◆ TASK BRIEF
Please state how many lines in the records below contain the word "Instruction"; the answer should be a number and nothing else.

◆ GIVEN RECORDS
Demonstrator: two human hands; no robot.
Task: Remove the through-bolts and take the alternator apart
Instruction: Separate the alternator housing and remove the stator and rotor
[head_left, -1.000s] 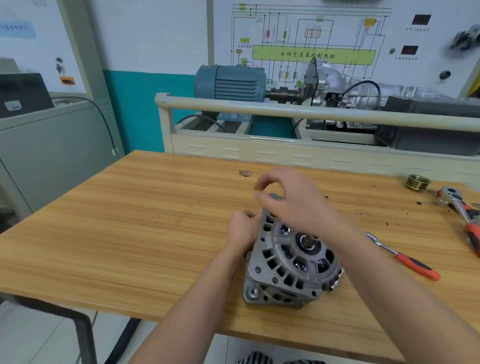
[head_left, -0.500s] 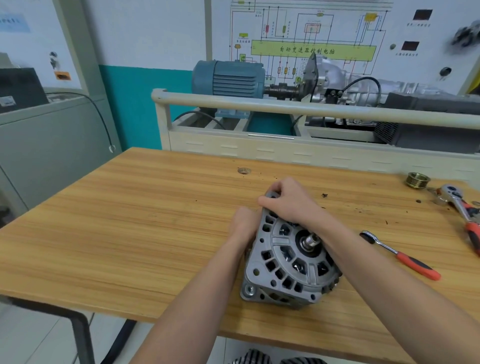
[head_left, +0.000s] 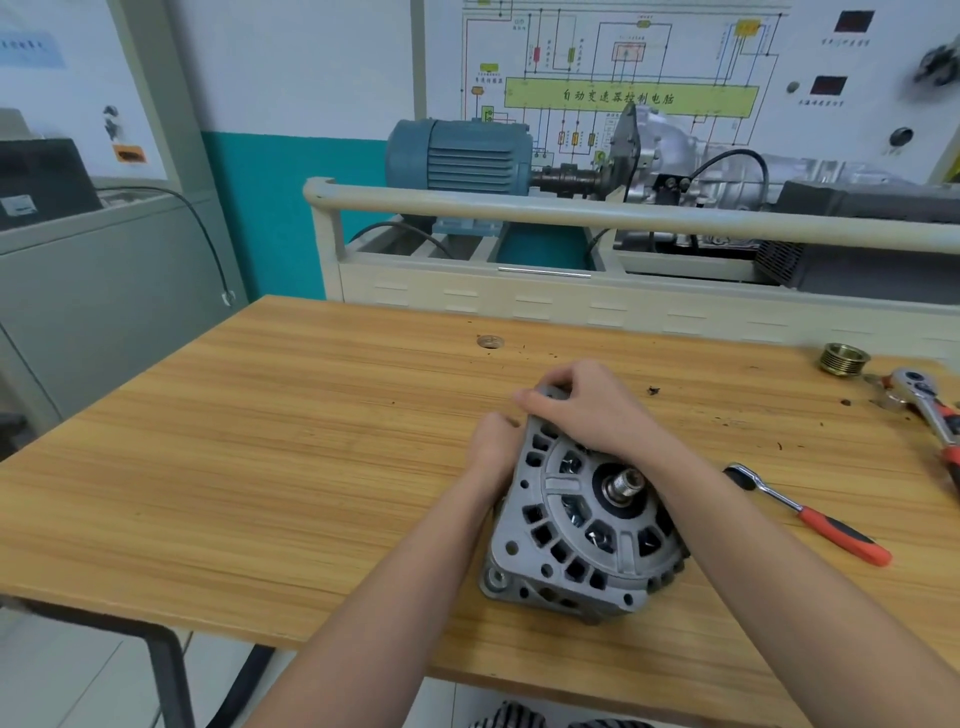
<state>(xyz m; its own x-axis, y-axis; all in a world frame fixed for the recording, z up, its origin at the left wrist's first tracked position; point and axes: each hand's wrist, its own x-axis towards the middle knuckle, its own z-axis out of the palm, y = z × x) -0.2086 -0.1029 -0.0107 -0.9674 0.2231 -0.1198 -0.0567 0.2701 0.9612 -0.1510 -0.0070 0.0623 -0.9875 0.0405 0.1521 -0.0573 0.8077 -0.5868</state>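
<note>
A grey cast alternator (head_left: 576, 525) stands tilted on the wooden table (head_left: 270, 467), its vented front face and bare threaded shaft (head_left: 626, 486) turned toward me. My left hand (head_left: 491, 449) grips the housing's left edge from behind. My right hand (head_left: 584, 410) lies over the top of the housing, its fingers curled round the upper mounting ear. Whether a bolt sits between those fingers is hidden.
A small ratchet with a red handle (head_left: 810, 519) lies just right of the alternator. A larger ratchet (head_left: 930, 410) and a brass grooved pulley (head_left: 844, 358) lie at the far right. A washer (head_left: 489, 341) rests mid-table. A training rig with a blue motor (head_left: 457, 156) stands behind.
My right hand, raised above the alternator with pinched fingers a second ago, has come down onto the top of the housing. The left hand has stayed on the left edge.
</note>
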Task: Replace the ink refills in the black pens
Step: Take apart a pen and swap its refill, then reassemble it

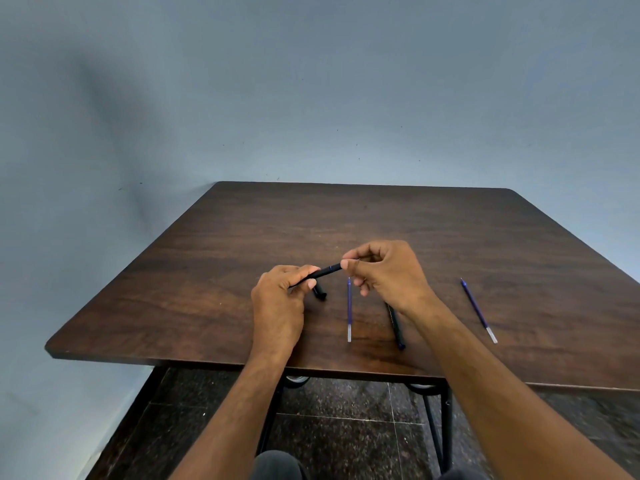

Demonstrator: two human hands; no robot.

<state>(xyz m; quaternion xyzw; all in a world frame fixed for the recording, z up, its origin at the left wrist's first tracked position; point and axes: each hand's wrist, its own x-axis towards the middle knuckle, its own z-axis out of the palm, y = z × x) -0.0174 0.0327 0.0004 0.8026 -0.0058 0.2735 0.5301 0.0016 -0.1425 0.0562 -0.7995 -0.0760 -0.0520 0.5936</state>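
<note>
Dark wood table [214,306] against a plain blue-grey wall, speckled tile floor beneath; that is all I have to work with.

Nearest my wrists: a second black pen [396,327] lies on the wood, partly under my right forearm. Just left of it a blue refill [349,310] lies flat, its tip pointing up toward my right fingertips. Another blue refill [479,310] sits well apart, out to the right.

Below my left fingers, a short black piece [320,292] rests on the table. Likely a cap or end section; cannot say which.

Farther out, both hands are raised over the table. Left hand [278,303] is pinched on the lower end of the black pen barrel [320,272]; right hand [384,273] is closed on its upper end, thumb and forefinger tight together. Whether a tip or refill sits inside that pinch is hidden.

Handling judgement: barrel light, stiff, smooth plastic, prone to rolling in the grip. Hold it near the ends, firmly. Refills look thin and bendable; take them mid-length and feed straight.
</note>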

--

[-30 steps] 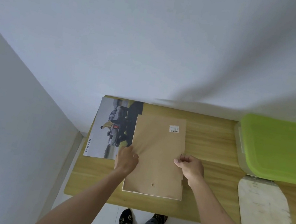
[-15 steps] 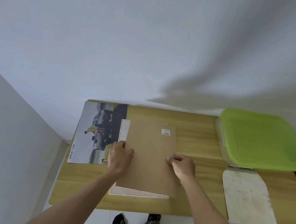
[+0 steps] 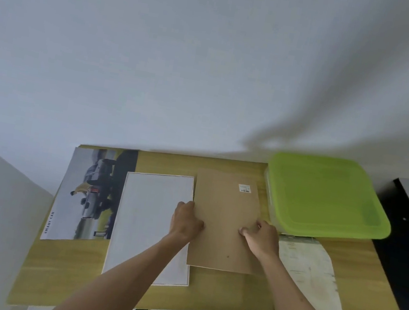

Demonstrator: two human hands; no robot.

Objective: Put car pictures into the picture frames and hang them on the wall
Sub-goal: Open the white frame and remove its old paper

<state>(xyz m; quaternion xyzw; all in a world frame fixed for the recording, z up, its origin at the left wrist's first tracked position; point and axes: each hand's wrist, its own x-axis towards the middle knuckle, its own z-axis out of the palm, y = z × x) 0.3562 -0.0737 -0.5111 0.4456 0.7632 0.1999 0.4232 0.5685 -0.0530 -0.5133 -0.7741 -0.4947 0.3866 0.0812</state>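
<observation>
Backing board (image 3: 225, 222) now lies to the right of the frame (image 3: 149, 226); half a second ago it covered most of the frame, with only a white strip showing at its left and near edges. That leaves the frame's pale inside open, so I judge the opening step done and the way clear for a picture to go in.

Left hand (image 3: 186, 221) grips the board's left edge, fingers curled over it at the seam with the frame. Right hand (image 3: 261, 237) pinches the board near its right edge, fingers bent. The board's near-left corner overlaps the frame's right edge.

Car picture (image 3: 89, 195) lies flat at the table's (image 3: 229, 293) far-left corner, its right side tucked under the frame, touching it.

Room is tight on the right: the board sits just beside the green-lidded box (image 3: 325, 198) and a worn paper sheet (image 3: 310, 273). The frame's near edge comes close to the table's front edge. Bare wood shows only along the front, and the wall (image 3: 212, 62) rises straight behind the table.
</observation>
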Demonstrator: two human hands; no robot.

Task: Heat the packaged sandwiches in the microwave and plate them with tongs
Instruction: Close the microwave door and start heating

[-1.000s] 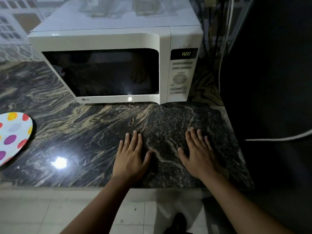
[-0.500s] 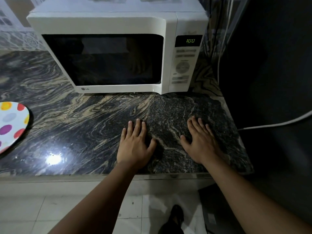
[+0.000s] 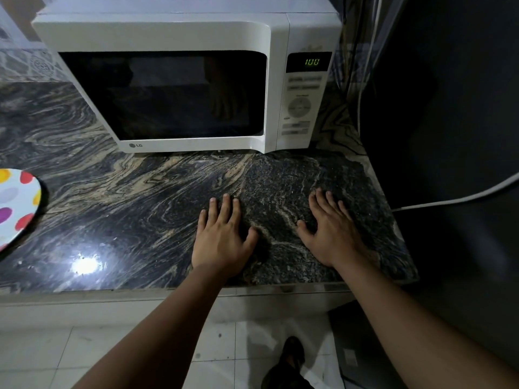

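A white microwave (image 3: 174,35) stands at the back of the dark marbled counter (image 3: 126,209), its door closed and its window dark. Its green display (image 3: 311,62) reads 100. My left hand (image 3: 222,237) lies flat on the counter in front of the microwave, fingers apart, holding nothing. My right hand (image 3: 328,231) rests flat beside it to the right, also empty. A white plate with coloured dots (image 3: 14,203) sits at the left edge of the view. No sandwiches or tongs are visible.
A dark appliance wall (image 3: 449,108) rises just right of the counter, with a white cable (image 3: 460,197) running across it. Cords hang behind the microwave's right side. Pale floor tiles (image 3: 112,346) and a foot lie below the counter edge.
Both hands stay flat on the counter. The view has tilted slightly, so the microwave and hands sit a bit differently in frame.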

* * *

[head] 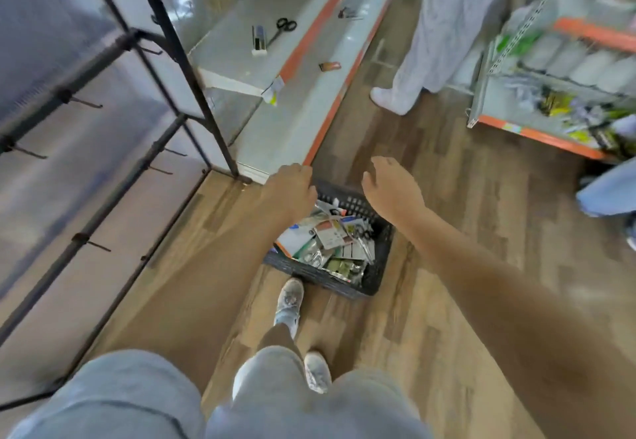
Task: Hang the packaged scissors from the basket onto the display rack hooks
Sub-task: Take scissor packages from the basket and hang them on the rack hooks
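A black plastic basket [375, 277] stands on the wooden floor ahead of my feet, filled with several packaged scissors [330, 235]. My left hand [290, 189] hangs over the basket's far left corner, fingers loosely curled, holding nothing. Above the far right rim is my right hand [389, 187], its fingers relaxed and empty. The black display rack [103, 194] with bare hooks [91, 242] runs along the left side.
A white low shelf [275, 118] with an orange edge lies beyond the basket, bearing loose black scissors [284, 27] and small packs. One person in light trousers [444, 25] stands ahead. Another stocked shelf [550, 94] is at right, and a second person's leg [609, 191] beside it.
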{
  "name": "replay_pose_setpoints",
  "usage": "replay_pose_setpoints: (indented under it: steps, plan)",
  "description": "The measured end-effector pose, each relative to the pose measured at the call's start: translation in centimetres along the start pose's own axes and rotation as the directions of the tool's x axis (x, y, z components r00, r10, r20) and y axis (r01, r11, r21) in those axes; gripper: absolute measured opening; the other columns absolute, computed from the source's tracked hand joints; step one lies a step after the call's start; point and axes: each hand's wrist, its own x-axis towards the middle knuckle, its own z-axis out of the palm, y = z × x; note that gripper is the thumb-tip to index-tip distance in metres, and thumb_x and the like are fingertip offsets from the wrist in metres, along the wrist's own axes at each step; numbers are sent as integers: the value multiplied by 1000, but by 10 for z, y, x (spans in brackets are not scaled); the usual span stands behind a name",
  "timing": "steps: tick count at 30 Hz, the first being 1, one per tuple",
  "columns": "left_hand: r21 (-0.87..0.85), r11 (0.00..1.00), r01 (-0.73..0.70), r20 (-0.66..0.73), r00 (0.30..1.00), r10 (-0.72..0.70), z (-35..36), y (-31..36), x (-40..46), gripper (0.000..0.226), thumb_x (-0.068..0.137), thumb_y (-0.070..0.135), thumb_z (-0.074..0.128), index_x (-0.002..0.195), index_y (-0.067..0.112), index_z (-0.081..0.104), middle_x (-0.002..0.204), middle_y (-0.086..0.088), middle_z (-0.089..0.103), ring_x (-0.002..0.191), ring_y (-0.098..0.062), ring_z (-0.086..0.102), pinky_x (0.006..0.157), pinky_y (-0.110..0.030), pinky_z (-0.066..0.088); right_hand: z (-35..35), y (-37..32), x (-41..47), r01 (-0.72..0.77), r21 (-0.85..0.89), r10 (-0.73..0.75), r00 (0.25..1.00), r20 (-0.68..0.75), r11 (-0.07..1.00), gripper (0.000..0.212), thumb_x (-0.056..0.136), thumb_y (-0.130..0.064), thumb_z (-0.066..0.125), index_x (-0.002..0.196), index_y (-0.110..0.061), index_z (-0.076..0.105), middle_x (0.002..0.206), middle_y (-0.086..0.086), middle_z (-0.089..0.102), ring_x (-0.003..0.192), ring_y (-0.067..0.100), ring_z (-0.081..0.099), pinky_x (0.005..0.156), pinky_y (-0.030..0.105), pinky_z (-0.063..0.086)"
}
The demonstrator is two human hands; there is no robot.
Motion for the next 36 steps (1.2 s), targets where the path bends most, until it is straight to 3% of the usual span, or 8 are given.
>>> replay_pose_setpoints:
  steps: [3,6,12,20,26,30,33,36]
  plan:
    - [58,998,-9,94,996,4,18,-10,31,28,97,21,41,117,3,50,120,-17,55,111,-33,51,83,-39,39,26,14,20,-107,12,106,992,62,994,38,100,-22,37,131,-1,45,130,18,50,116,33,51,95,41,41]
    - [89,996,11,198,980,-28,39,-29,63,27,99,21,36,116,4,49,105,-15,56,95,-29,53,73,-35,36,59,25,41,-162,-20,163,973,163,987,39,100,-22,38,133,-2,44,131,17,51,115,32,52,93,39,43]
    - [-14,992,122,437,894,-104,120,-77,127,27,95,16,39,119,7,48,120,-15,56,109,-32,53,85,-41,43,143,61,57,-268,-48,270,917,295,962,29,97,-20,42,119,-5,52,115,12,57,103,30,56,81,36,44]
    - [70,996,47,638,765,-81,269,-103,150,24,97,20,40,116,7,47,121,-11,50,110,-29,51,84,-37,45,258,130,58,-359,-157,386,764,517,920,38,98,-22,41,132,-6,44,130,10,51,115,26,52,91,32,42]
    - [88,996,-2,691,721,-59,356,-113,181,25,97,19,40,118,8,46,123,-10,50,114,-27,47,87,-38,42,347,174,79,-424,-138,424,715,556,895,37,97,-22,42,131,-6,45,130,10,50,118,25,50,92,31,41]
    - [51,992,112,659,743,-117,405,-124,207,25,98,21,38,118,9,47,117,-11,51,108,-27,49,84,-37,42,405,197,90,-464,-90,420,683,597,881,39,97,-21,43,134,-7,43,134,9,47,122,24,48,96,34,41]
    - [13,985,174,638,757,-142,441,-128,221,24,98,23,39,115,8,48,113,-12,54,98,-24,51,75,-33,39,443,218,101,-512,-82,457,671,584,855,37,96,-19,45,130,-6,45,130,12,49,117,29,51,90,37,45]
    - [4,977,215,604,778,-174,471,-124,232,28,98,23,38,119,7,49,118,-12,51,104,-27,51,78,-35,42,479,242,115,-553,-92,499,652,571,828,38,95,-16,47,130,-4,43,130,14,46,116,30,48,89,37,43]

◆ RESPONSE
2